Exercise requirements. Of the records that follow, copy only the lines from the line containing "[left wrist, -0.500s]" to the line containing "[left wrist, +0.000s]", both included, exactly as written.

- - - - -

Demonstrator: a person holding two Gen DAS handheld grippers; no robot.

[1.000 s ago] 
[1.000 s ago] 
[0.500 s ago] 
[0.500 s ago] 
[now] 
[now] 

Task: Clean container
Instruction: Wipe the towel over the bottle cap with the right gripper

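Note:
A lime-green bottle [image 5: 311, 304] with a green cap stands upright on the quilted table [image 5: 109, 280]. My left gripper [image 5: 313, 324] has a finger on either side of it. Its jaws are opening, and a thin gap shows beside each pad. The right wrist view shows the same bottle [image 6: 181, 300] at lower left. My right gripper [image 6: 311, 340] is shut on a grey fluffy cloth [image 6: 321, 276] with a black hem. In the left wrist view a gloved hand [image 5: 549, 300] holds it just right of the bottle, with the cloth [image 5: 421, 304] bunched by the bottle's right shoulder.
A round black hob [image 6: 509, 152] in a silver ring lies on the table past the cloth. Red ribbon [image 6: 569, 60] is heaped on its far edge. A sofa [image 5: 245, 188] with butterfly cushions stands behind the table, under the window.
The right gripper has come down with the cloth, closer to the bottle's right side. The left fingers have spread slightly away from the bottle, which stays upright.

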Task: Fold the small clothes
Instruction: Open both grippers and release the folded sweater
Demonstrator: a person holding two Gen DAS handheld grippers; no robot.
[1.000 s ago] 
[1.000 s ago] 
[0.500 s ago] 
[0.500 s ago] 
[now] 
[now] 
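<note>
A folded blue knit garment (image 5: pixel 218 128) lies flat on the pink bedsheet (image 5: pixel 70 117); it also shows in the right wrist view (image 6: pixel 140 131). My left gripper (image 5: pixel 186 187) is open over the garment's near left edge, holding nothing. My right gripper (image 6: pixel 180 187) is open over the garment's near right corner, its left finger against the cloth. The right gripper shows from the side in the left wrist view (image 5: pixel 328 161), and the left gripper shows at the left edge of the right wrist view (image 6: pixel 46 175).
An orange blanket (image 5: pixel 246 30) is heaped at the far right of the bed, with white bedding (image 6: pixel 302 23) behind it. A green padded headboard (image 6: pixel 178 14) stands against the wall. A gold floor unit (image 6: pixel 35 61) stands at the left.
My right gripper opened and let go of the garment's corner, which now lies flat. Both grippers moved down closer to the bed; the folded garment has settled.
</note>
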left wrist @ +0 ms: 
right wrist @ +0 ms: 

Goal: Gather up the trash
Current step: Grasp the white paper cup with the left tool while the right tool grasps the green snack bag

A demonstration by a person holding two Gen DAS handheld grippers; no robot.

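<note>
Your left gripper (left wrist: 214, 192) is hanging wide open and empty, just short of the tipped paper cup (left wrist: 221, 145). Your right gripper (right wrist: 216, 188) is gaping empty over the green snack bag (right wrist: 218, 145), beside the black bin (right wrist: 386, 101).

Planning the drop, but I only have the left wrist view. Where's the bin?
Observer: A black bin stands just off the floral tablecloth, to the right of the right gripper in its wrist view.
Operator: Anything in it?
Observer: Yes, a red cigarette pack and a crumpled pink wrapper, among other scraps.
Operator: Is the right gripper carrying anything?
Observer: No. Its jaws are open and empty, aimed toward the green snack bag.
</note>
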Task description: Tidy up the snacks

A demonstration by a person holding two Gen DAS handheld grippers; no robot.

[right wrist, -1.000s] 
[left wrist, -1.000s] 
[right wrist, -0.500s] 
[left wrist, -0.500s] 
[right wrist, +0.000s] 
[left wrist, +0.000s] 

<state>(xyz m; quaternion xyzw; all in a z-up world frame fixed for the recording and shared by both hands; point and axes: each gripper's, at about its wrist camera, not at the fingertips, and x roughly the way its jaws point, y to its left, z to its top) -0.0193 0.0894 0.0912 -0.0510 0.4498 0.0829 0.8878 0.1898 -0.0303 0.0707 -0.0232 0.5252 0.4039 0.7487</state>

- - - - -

The completed task.
[left wrist, -0.500s] 
[right wrist, +0.000s] 
[left wrist, +0.000s] 

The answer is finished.